Para que o empresário individual (pessoa natural) possa exercer atividade empresarial (atividade econômica organizada para a produção ou a circulação de bens ou de serviços – art. 966 CC) ele precisa se inscrever nos órgãos de registro do comércio (art. 967 CC).
Nesta hipótese, o empreendedor continua sendo pessoa natural que, no exercício da empresa ("empresa" não se confunde com "sociedade", pois segundo o conceito jurídico de empresa, esta nada mais é do que a exteriorização da atividade do empresário), apresenta-se como empresário individual. A inscrição da pessoa natural como empresário individual no órgão de registro do comércio não tem o condão de transformá-lo em pessoa jurídica, como em um passe de mágica.
Lado outro, se o empresário individual (pessoa natural) possuir pelo menos um sócio e assim desejar, ele poderá constituir uma sociedade, por exemplo, de responsabilidade limitada. Então, neste caso, a união de duas ou mais pessoas para a prática de atividade empresarial os tornariam sócios, quando então "nasceria" uma sociedade limitada (pessoa jurídica), dotada de personalidade própria e distinta de seus "criadores".
Em resumo: só existe pessoa jurídica quando houver no ato da constituição da sociedade o mínimo de dois sócios (pessoas jurídicas ou naturais, pois o Direito Brasileiro, ao contrário do Italiano, não permite sociedade unipessoal de responsabilidade limitada – art. 1.033, IV CC).
Como a firma individual é uma "sociedade" de um sócio só, e o Direito Brasileiro não permite essa figura, o empreendedor tem que atuar como empresário individual sujeito a registro na JUCEMG.
Tanto assim o é que, no Direito Brasileiro, infelizmente ainda não existe separação entre o patrimônio da pessoa natural e o do empresário individual, pois ambos, por óbvio, são um só. E exatamente por ser um só é que a responsabilidade do empresário individual é ilimitada e solidária, não subsidiária.
Por fim, um último esclarecimento sobre a sigla ME ao lado do nome de alguns empresários individuais e a detenção, por eles, de cartão CNPJ (que muitos acham que é documento exclusivo das pessoas jurídicas).
O cartão CNPJ é mera exigência fiscal para que a pessoa natural possa praticar atividade empresarial como empresário individual. A obtenção do CNPJ também não tem o condão de, em um passe de mágica, transformar uma pessoa natural em jurídica.
Já a sigla ME significa apenas que o empresário individual está enquadrado dentro de uma faixa de faturamento em cada ano-calendário. E não, como também equivocadamente entendem alguns, que se trata de uma "microempresa" (no sentido de uma pessoa jurídica).

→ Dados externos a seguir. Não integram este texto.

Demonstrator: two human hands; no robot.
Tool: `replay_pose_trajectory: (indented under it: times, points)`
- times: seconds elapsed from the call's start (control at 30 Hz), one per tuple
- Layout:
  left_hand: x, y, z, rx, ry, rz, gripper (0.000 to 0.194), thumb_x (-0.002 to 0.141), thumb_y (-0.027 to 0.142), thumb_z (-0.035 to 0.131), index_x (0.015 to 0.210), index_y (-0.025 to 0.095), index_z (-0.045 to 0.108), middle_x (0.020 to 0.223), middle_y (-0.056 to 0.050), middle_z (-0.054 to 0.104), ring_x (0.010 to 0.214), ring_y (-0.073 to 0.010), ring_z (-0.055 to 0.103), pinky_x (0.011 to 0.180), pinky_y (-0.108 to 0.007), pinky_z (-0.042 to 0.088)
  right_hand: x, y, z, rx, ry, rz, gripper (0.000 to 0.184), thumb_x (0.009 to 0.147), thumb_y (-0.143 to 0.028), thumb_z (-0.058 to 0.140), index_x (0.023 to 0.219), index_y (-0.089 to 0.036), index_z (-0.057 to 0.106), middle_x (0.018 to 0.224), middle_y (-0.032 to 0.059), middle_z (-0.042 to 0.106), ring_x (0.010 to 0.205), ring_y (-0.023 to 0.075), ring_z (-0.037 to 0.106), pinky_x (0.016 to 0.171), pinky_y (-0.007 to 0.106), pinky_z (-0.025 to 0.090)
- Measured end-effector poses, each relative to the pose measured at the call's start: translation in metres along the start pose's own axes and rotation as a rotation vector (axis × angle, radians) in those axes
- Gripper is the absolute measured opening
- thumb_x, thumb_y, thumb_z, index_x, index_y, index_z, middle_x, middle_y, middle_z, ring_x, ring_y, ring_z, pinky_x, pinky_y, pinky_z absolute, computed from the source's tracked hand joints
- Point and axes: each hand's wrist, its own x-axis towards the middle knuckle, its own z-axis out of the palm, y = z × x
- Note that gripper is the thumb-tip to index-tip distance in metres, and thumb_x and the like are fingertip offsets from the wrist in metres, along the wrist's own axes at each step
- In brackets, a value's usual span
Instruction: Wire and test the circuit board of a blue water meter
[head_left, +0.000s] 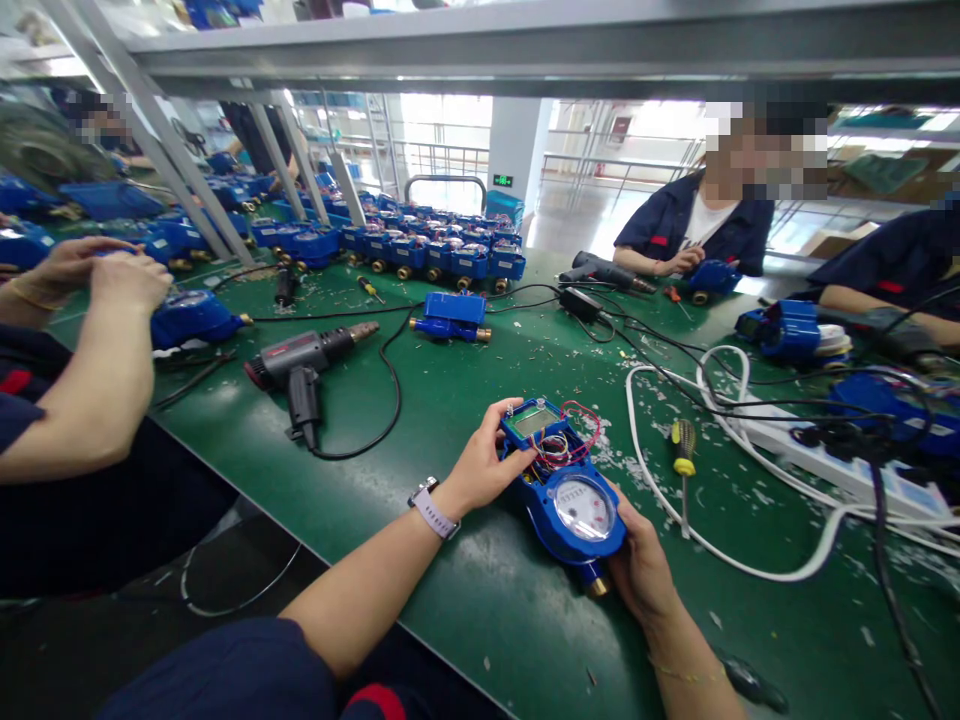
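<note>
A blue water meter (574, 515) with a round clear dial and a brass pipe end sits tilted over the green bench in front of me. My right hand (646, 565) wraps round the dial side of its body. Between the thumb and fingers of my left hand (491, 455) is the meter's display module (534, 422), a blue frame with a small screen. Red, white and yellow wires (559, 447) run from it into the open housing. The undersides of both the meter and my right fingers are hidden.
A heat gun (304, 365) lies left of centre, near another blue meter (452, 318). To the right are a yellow screwdriver (683, 455), a white power strip (832, 460) and tangled cables. Rows of meters (435, 245) stand behind. Co-workers sit left and across; a shelf (480, 50) hangs overhead.
</note>
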Motion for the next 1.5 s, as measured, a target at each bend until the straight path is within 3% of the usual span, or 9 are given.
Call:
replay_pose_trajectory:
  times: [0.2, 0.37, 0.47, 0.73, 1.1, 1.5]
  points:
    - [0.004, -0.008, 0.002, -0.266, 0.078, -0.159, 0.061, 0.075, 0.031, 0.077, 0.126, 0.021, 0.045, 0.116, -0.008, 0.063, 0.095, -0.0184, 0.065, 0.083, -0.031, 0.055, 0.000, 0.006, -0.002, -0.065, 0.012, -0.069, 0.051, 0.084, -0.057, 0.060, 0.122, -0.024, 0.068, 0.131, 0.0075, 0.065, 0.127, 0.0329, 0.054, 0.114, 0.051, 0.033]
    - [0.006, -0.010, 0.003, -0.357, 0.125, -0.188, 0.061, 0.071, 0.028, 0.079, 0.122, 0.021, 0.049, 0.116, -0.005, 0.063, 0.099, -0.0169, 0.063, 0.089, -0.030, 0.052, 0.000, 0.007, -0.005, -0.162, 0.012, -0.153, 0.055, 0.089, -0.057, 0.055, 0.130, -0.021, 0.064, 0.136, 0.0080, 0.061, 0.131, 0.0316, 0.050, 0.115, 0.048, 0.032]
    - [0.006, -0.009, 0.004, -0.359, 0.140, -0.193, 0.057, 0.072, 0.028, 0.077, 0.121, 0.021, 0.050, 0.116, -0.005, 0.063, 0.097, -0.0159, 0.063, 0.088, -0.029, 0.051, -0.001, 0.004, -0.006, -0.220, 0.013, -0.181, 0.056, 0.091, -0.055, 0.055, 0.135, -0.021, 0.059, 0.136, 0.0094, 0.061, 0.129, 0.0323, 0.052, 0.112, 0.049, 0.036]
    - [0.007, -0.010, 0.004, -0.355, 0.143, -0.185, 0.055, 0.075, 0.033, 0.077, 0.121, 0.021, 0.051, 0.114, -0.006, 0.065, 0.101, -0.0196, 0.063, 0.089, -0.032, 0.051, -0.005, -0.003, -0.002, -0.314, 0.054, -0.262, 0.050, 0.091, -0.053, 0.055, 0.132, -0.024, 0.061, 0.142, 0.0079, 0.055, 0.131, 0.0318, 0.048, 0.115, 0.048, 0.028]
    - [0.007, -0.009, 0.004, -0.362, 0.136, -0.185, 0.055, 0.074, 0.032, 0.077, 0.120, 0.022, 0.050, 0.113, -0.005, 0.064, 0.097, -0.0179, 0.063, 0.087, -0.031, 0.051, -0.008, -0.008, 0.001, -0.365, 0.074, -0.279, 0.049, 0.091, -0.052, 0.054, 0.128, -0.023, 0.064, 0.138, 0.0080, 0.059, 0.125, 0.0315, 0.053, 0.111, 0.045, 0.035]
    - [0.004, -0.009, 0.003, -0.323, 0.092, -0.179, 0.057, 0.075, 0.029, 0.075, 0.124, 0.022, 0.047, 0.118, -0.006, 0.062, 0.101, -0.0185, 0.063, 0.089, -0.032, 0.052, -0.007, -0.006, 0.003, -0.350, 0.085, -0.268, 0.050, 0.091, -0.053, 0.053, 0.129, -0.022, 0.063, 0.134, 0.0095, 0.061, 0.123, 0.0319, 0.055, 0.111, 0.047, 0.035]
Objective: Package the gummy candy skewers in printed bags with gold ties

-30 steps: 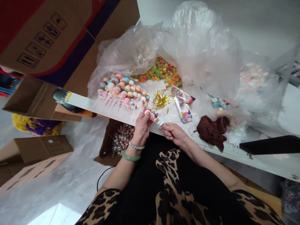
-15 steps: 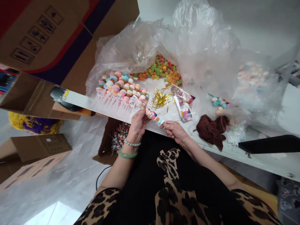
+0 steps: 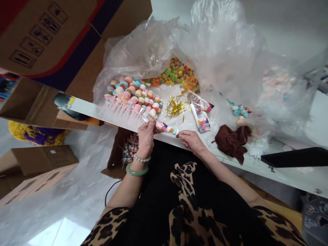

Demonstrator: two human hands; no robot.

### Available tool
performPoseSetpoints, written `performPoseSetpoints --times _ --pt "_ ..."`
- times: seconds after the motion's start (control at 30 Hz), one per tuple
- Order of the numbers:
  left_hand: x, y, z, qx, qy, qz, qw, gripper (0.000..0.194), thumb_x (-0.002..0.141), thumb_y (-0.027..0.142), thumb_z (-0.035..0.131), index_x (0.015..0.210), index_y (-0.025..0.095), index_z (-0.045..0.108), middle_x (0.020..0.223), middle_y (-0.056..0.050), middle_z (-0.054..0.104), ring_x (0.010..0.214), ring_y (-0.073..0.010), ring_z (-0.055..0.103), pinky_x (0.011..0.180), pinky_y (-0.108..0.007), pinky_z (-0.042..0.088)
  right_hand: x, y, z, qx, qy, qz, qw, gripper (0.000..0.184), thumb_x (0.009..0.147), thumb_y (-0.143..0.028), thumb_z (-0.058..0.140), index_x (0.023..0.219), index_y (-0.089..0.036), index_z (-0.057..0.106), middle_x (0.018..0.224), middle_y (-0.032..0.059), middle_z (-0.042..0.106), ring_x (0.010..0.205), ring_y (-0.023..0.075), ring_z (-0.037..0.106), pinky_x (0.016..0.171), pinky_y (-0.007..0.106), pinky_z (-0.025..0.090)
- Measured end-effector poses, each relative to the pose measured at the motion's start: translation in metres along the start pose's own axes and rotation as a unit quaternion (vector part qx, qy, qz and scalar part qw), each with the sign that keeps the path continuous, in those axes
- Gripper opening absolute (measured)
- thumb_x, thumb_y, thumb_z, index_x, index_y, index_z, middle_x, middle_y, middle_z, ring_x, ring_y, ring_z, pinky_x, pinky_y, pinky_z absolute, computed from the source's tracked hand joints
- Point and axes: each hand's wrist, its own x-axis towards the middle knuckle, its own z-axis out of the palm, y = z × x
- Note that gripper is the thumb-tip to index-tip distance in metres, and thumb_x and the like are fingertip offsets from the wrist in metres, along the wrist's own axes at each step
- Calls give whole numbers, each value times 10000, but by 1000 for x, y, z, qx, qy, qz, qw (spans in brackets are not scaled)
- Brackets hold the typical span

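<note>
Between my hands, just above the table's front edge, lies a candy skewer [image 3: 174, 131] of pink, white, blue and orange pieces. A clear wrapper with coloured print [image 3: 162, 126] covers its left part. My left hand [image 3: 146, 135] is closed, pinching the wrapper near its left end; clear film sticks up past the fingers. With thumb and fingertips my right hand [image 3: 190, 139] pinches the skewer's right end; the exact grip point is hidden. Rows of candy skewers [image 3: 133, 94] with white sticks lie beyond my left hand. Gold twist ties [image 3: 176, 106] and printed wrappers [image 3: 201, 118] lie behind the skewer.
Ring-shaped gummies [image 3: 179, 73] spill from a large clear plastic bag [image 3: 217, 44] at the back. A brown cloth [image 3: 232, 141] lies right of my right hand. Cardboard boxes [image 3: 74, 41] crowd the left. Below the table's edge, an open box [image 3: 116, 153] holds wrapped sweets.
My left hand has moved left and slightly down, drawing the wrapper's end along; more film shows above its fingers. My right hand stays nearly in place, still pinching the skewer's right end.
</note>
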Motion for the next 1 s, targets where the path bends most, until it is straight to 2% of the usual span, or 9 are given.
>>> performPoseSetpoints --times 0.13,0.27,0.37,0.47,0.63,0.73,0.8,0.9,1.0 --pt "2 -2 -2 -8 -11 -5 1000 367 729 494 740 649 150 639 585 3 637 507 -112 580 551 -249 517 2 3 1 -6 4 -11 1000 284 703 -410 641 798 -149 695 393 -88 374 365 62 274 390 221 164" --pt "2 -4 4 -96 -32 -8 995 365 685 477 791 673 150 629 620 16 636 567 -103 614 610 -234 527 5 9 1 -41 29 -50 997 266 699 -396 660 799 -159 726 408 -80 385 392 67 300 404 220 187" --pt "0 -3 10 -151 -64 -50 985 393 665 483 810 815 148 669 734 -21 693 681 -151 685 667 -268 556 5 10 -1 1 43 -23 999 293 694 -404 676 839 -156 733 420 -69 434 400 74 330 406 218 227" --pt "-1 -3 12 -172 -84 -82 978 409 640 449 838 863 149 672 811 -47 720 767 -186 714 713 -296 573 3 7 -3 64 41 13 997 314 658 -397 721 838 -140 723 461 -56 468 426 70 366 415 205 240" --pt "4 -5 11 -179 -70 -54 980 365 660 444 826 750 138 647 686 -12 672 644 -149 683 640 -272 566 -3 2 -7 126 -65 38 989 286 706 -379 713 821 -117 718 471 -72 390 431 46 300 425 198 185" --pt "6 -5 13 -202 -47 -43 977 338 665 399 830 688 144 610 640 17 635 605 -127 664 675 -283 574 -4 3 -6 140 -107 74 982 232 659 -308 733 785 -114 712 487 -54 445 440 54 345 436 204 219" --pt "5 -4 15 -205 -38 -51 977 333 664 392 833 715 145 615 677 7 656 623 -131 674 691 -285 576 -4 4 -4 145 -113 70 981 179 630 -275 737 719 -126 691 518 -30 513 455 62 400 460 212 263" --pt "1 -3 19 -204 -22 -66 977 355 671 422 823 794 148 634 736 -17 686 652 -139 689 694 -281 573 -3 6 1 153 -82 57 983 157 586 -254 744 634 -149 638 548 -28 548 468 67 431 484 220 276" --pt "-5 -3 22 -208 -5 -50 977 370 676 441 816 823 151 639 749 -16 686 669 -132 689 688 -258 561 -1 6 5 135 -6 30 990 158 564 -254 732 602 -164 607 532 -51 516 477 65 398 495 222 267"
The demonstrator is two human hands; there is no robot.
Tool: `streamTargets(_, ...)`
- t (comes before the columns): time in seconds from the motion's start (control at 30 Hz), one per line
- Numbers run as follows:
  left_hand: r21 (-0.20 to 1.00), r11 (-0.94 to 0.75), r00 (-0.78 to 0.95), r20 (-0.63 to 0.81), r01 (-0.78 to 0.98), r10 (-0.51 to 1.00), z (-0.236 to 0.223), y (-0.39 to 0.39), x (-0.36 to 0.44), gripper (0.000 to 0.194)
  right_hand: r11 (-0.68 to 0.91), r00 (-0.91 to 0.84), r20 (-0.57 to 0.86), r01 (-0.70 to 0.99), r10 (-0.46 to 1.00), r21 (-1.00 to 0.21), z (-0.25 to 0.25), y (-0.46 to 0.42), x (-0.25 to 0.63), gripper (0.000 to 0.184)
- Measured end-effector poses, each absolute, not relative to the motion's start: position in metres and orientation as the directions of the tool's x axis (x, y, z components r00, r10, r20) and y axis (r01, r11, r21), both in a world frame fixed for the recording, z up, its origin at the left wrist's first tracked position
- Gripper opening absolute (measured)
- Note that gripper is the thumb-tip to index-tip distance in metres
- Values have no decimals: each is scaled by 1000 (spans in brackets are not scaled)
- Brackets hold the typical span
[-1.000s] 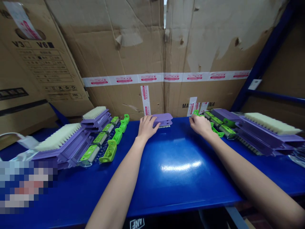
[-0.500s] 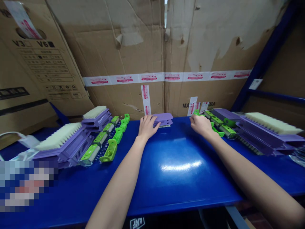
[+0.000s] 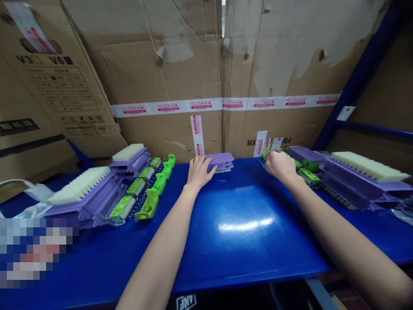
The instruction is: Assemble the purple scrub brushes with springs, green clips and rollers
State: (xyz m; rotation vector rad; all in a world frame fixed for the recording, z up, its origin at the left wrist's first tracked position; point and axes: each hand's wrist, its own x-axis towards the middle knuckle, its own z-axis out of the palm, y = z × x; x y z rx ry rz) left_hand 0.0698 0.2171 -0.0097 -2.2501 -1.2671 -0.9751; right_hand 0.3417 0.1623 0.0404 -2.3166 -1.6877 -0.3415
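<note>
My left hand (image 3: 200, 171) is closed around the left end of a small stack of flat purple plastic parts (image 3: 222, 158) at the back of the table, its thumb on the near side. Pale bristle-like tips show under the stack. My right hand (image 3: 280, 165) is at the row of bright green plastic pieces (image 3: 265, 153) on the right, its fingers curled together. A thin dark edge or rod (image 3: 260, 162) shows just left of those fingers. Whatever they hold is hidden. Several green-topped clear blocks (image 3: 309, 176) lie beside that hand, partly covered by it.
To the left are green brackets (image 3: 150, 204), green-topped blocks (image 3: 124, 207) and purple parts with cream bristle pads (image 3: 80, 185). More purple parts (image 3: 345, 185) and a cream pad (image 3: 369, 166) are at right. Cardboard (image 3: 167, 77) stands behind the blue table (image 3: 245, 249); a blue post (image 3: 358, 73) rises right.
My right hand has shifted a little to the right over the green pieces, covering more of them. My left hand and the purple stack stay put.
</note>
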Motion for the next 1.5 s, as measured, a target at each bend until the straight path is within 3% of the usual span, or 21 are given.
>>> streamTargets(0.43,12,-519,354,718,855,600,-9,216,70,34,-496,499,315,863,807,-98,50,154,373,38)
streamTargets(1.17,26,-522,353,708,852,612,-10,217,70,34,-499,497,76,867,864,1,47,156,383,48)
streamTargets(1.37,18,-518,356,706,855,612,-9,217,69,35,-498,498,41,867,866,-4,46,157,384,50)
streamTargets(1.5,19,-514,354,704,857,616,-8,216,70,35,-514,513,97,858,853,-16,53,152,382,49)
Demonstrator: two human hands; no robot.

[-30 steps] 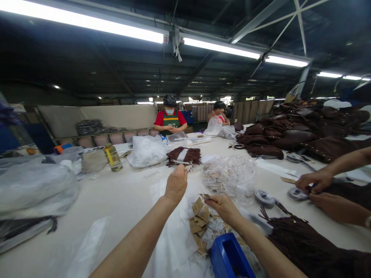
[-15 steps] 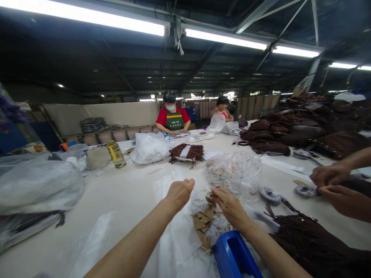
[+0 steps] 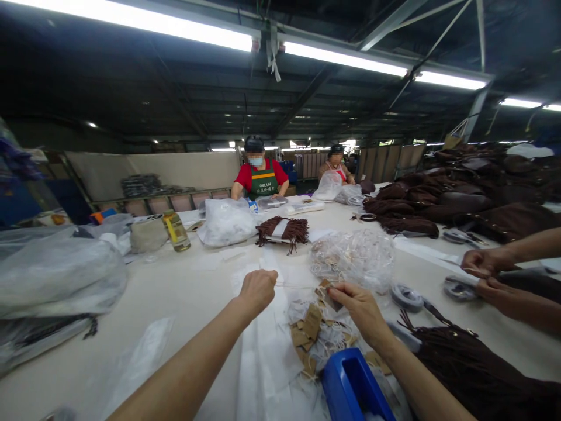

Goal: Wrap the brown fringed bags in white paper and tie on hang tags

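Note:
My left hand [image 3: 258, 291] is closed, pinching the end of a thin pale string [image 3: 298, 286] above the table. That string runs across to my right hand [image 3: 360, 307], whose thumb and fingers are closed on a small brown cardboard tag [image 3: 333, 298]. Below the right hand lies a loose heap of brown tags [image 3: 310, 323] tangled with white strings. A blue tape dispenser [image 3: 354, 383] stands in front of the heap, under my right forearm. Behind my right hand is a clear plastic bag [image 3: 353, 257] with stringed tags inside.
Brown fringed bags lie at right [image 3: 473, 368] and centre [image 3: 283, 231], with a large brown pile [image 3: 460, 187] behind. A co-worker's hands [image 3: 495, 272] work at the right edge. White plastic bags [image 3: 56, 275] and a yellow bottle [image 3: 176, 231] stand left. Two people sit opposite.
My left hand has moved left, away from my right hand, and the string now stretches between them. My right hand has shifted slightly right with the tag.

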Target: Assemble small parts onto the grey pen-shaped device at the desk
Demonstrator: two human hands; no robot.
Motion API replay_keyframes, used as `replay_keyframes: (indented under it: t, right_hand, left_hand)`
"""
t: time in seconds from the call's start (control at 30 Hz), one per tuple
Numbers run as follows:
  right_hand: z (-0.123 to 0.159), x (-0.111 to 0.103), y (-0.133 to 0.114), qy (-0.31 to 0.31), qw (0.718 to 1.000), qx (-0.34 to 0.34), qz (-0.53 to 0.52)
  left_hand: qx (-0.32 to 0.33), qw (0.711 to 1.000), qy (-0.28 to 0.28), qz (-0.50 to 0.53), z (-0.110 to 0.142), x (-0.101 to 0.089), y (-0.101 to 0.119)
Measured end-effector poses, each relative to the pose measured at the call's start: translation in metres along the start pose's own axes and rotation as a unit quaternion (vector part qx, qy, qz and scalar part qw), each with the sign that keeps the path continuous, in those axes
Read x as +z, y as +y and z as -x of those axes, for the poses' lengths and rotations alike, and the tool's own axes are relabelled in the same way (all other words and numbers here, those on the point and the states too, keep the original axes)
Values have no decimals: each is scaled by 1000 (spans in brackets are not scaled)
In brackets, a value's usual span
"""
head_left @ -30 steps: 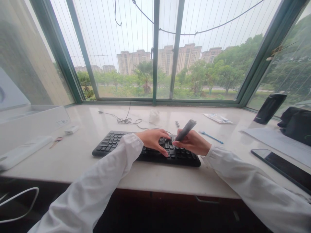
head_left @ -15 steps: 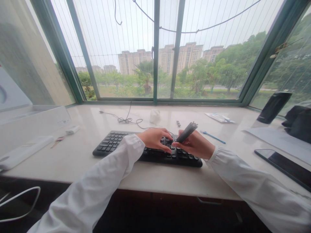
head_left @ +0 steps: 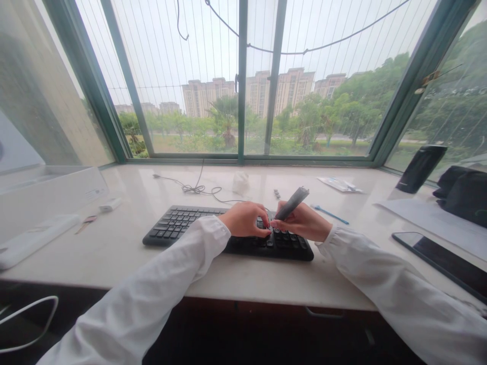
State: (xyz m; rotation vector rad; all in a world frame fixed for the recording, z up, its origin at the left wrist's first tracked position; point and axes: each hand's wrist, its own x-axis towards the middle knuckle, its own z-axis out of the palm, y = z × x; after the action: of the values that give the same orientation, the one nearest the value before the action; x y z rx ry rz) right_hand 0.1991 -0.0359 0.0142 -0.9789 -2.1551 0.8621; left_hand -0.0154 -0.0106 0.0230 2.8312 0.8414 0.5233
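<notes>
A black keyboard (head_left: 178, 223) lies on the white tabletop, some of its keys hidden under my hands. My left hand (head_left: 245, 219) is over its right half, thumb and index finger curled in with their tips nearly together by the keys. Whatever those tips pinch, if anything, is too small to make out. Close beside it, my right hand (head_left: 306, 223) grips a thick dark grey pen-like tool (head_left: 292, 204). The tool leans, its notched end up and to the right, its lower end down at the keys near my left fingertips.
Behind the keyboard are a thin cable (head_left: 196, 189), a clear lump (head_left: 241, 182) and small loose pieces (head_left: 277, 193). To the right lie a blue stick (head_left: 332, 215), a packet (head_left: 340, 184), a phone (head_left: 437, 253) and a black cylinder (head_left: 421, 169). A white box (head_left: 76, 185) stands left.
My left thumb and index finger have closed in toward each other and nearer the tool's lower end. The tool stays in my right hand. The whole view has shifted slightly.
</notes>
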Motion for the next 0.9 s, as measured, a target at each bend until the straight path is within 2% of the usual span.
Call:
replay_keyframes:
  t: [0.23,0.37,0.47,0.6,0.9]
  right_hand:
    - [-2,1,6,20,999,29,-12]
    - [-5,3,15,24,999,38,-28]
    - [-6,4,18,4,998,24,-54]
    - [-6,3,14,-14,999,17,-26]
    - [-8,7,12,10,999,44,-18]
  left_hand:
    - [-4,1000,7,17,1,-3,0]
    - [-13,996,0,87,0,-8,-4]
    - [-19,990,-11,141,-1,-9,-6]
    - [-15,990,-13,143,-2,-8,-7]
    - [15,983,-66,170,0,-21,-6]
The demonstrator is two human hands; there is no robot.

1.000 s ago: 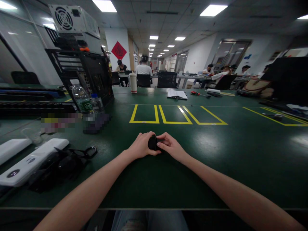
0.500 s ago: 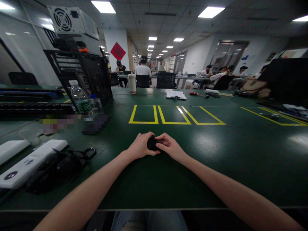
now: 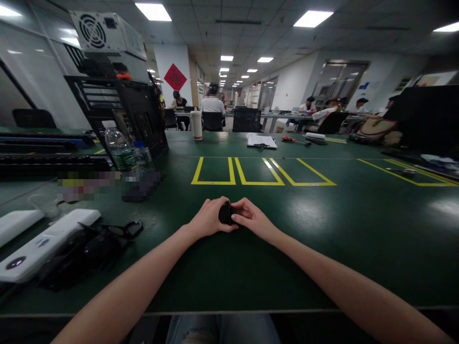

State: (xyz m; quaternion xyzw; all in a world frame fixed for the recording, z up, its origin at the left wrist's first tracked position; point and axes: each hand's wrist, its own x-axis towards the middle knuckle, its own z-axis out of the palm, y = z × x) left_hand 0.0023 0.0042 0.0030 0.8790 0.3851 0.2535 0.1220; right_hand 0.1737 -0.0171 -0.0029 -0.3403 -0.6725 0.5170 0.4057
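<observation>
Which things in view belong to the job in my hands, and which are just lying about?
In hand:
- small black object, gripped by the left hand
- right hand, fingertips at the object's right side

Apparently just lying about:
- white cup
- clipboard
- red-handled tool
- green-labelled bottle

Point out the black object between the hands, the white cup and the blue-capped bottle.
Black object (image 3: 224, 214): head view, its exposed side.
White cup (image 3: 196, 126): head view, middle of its body.
Blue-capped bottle (image 3: 143, 156): head view, its clear body.
</observation>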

Portanto, ao contrário do filme Eu, eu mesmo e Irene, no qual existem duas pessoas em uma só, o mesmo não acontece em nosso ordenamento jurídico.
Existe apenas a pessoa natural que, no exercício da atividade empresária é empresário individual (munido de CNPJ e, conforme a hipótese, da sigla ME) e, no exercício da atividade não empresária é pessoa natural (munido de CPF).
Mas, em ambos os casos, existe apenas a pessoa natural, e não duas pessoas (uma natural e outra jurídica) em um só corpo. Tais ficções estão afetas ao cinema, não ao Direito.
Por isso o empreendedor deve compreender com clareza as diferenças entre os tipos societários existentes, atentando-se para os riscos da firma individual, enquanto não existir, no Brasil, a separação do patrimônio do empresário e da pessoa natural.